### What you are asked to do:
Up to and including the line with "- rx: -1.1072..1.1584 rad", restate the records below word for word, beginning with their first line.

BEGIN

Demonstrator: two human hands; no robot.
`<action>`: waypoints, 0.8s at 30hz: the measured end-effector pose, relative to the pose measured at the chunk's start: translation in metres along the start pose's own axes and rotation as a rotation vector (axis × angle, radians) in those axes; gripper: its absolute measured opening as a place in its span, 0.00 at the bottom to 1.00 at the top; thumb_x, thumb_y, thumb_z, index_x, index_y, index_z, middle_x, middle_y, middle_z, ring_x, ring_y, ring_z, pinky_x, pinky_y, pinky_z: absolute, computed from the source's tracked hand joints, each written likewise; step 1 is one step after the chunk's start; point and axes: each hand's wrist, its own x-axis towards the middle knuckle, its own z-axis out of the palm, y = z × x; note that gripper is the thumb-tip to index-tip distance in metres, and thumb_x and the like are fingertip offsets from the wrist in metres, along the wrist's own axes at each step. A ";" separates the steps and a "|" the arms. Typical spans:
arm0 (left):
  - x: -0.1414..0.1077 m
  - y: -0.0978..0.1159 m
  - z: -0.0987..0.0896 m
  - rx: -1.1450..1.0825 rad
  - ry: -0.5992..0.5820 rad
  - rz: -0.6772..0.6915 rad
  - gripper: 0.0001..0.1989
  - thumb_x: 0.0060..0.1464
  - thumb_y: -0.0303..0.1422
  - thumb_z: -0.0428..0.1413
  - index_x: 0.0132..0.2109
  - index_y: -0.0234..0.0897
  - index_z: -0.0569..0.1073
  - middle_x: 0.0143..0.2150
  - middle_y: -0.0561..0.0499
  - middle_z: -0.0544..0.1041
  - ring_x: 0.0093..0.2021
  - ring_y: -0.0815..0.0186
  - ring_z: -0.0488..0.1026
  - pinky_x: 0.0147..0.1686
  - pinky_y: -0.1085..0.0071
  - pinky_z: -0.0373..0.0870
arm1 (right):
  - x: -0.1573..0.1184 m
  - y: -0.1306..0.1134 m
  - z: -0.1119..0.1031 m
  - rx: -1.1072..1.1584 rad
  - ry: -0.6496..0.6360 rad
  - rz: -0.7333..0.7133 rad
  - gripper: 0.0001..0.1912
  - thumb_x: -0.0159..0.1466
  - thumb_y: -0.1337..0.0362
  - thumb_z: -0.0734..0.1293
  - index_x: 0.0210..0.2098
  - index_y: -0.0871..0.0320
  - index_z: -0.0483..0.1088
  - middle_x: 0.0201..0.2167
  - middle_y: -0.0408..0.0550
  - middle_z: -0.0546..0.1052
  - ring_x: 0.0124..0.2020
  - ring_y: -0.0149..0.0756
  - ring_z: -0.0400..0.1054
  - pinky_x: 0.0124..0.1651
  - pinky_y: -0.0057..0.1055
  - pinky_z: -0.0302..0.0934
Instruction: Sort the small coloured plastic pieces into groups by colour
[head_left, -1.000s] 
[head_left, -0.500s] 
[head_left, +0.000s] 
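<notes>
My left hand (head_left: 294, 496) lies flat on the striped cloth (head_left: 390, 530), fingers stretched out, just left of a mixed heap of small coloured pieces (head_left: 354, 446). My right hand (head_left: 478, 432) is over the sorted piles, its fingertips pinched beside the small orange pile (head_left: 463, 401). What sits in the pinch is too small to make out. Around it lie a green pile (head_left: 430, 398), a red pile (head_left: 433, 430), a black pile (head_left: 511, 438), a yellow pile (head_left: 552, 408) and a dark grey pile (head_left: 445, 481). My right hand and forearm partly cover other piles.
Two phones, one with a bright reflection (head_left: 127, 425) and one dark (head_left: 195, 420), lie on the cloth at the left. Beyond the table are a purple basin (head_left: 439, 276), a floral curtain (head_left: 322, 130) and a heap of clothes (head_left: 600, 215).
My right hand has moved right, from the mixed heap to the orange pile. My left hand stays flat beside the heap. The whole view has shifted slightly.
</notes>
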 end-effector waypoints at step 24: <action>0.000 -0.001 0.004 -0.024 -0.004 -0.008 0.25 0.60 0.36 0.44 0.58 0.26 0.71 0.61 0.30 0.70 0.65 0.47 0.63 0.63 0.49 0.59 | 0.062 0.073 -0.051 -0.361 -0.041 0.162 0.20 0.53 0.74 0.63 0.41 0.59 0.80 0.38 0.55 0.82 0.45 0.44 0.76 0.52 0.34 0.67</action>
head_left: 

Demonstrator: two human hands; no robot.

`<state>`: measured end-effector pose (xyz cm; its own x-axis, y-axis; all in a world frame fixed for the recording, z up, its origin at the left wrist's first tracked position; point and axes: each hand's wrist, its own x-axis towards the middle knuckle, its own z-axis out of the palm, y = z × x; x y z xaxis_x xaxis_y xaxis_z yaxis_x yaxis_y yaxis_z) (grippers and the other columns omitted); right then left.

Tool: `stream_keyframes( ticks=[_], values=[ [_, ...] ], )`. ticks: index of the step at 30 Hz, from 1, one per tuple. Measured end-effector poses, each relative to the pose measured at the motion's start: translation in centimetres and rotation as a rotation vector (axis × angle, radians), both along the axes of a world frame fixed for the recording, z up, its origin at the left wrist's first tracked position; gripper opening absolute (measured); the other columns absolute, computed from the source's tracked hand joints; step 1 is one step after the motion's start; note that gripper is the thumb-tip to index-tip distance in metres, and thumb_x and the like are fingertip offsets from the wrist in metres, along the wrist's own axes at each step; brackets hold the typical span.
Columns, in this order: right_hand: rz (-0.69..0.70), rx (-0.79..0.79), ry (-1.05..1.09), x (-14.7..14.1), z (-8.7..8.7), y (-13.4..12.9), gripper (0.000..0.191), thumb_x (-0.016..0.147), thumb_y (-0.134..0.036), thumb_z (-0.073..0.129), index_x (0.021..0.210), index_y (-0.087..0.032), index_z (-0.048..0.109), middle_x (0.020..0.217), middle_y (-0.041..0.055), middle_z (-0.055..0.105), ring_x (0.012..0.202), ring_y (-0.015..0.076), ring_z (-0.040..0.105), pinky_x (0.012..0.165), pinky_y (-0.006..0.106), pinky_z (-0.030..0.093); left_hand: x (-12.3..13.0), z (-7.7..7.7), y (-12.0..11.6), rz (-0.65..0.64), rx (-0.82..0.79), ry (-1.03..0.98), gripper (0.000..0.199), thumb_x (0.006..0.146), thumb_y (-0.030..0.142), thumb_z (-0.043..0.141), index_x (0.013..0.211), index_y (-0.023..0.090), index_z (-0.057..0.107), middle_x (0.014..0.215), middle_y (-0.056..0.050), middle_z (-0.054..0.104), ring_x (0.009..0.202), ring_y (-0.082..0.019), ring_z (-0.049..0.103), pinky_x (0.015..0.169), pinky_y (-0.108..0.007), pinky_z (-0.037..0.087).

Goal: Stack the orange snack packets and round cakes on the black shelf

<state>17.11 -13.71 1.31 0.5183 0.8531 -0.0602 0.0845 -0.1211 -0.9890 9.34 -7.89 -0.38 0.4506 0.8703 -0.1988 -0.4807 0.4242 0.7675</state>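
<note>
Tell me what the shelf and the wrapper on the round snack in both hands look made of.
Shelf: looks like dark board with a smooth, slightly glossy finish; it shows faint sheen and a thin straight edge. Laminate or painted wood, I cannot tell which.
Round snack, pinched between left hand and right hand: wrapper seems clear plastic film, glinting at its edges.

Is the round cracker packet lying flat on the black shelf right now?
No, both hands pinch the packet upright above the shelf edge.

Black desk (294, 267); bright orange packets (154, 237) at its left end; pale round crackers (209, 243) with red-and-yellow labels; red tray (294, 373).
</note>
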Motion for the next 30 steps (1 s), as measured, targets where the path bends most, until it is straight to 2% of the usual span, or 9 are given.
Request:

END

### Final answer:
Demonstrator: two human hands; no robot.
`<action>`: waypoints, 0.8s at 30hz: the measured end-effector pose, relative to the pose measured at the chunk's start: translation in metres along the start pose's own axes and rotation as a rotation vector (axis × angle, radians) in those axes; gripper: its absolute measured opening as a place in its span, 0.00 at the bottom to 1.00 at the top; thumb_x, thumb_y, thumb_z, index_x, index_y, index_z, middle_x, middle_y, middle_z, ring_x, ring_y, ring_z, pinky_x, pinky_y, pinky_z: absolute, computed from the source's tracked hand joints, each written likewise; step 1 is one step after the chunk's start; point and axes: each hand's wrist, its own x-axis towards the middle knuckle, its own z-axis out of the palm, y = z × x; note that gripper is the thumb-tip to index-tip distance in metres, and thumb_x and the like are fingertip offsets from the wrist in metres, along the wrist's own axes at each step. A ";" separates the steps and a "|" the arms. Typical spans:
arm0 (left):
  - x: -0.1414..0.1077 m
  - y: -0.0978..0.1159 m
  - z: -0.0987..0.0896 m
  - rx: -1.1450..1.0825 rad
  - ry: -0.5992..0.5820 rad
  - rz: -0.6772..0.6915 rad
  - gripper: 0.0001..0.1989
  - thumb_x: 0.0060..0.1464
  - thumb_y: -0.0303..0.1422
  - thumb_z: -0.0428..0.1413
  - index_x: 0.0132..0.2109
  - index_y: -0.0234..0.0897
  - index_z: -0.0569..0.1073
  - middle_x: 0.0143..0.2150
  - middle_y: -0.0561..0.0499
  - middle_z: -0.0544..0.1041
  - ring_x: 0.0093..0.2021
  - ring_y: -0.0815..0.0186
  - ring_z: -0.0488..0.1026
  - pinky_x: 0.0147..0.1686
  - pinky_y: -0.1085..0.0071
  - pinky_z: -0.0373..0.0870
arm1 (right):
  - x: -0.1573..0.1184 m
  - y: -0.1306..0.1134 m
  - z: -0.1119..0.1031 m
  - rx: -1.1072..1.1584 rad

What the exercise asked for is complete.